__Problem to solve__
Among the lines below, keep only those from the one containing "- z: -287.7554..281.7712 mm" through the one containing "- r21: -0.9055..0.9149", and reproduce them exactly.

__Raw data__

◇ ◇ ◇ ◇ ◇

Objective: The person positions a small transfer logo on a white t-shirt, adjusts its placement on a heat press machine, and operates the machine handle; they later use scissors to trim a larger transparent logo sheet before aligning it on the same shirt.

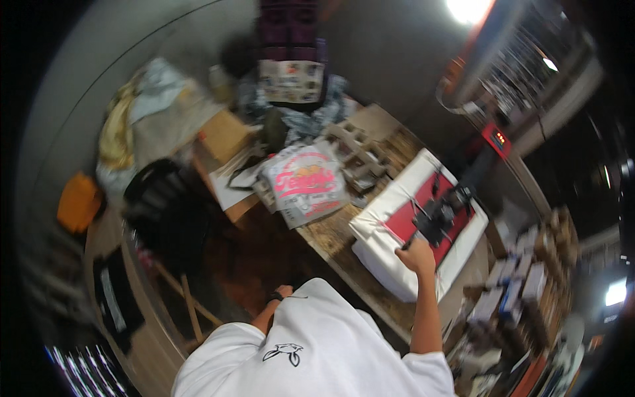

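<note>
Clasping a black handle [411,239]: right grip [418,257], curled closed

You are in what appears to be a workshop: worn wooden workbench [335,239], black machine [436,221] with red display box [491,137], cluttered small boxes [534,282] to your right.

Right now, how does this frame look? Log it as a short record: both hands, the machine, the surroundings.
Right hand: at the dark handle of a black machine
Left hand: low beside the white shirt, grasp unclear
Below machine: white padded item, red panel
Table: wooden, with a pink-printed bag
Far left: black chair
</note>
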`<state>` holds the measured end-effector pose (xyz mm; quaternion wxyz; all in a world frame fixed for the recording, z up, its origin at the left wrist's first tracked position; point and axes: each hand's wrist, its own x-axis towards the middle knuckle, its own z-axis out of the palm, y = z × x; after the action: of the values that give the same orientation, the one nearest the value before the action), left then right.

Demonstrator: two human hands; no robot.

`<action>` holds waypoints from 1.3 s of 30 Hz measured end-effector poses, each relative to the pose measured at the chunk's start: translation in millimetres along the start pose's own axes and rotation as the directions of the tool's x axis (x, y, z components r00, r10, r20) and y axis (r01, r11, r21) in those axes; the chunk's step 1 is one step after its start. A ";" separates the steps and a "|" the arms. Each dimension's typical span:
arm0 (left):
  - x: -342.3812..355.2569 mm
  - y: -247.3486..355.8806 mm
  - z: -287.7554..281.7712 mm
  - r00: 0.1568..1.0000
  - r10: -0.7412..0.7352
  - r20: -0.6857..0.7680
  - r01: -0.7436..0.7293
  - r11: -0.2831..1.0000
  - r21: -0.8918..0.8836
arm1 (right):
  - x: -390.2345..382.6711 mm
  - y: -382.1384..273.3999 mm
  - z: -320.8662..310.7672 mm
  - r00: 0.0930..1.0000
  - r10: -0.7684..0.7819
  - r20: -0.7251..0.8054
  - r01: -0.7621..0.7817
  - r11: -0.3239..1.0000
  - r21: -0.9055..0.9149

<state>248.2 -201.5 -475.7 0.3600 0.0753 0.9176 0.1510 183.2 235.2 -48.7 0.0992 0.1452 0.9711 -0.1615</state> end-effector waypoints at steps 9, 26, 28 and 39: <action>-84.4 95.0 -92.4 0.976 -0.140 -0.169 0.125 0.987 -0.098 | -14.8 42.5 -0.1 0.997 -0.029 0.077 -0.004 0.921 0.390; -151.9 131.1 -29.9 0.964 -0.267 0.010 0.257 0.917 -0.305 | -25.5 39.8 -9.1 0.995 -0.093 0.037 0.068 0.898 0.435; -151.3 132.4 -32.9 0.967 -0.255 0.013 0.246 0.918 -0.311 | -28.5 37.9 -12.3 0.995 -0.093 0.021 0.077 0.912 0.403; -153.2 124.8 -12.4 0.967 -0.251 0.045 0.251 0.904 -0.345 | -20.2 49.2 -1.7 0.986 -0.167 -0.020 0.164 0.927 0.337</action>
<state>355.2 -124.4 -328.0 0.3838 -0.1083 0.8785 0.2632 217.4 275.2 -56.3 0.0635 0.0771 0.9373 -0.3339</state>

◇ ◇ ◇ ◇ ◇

__Result__
  - z: -287.7554..281.7712 mm
  - r00: 0.1568..1.0000
  - r10: -0.7412..0.7352
  - r20: -0.6857..0.7680
  - r01: -0.7436..0.7293
  - r11: -0.2831..1.0000
  - r21: -0.8918..0.8836
arm1 (right):
  - x: -390.2345..382.6711 mm
  - y: -382.1384..273.3999 mm
  - z: -320.8662..310.7672 mm
  - r00: 0.0930..1.0000
  - r10: -0.7684..0.7819
  - r20: -0.7251..0.8054
  - r01: -0.7621..0.7817
  - r11: -0.3239..1.0000
  - r21: -0.9055..0.9149

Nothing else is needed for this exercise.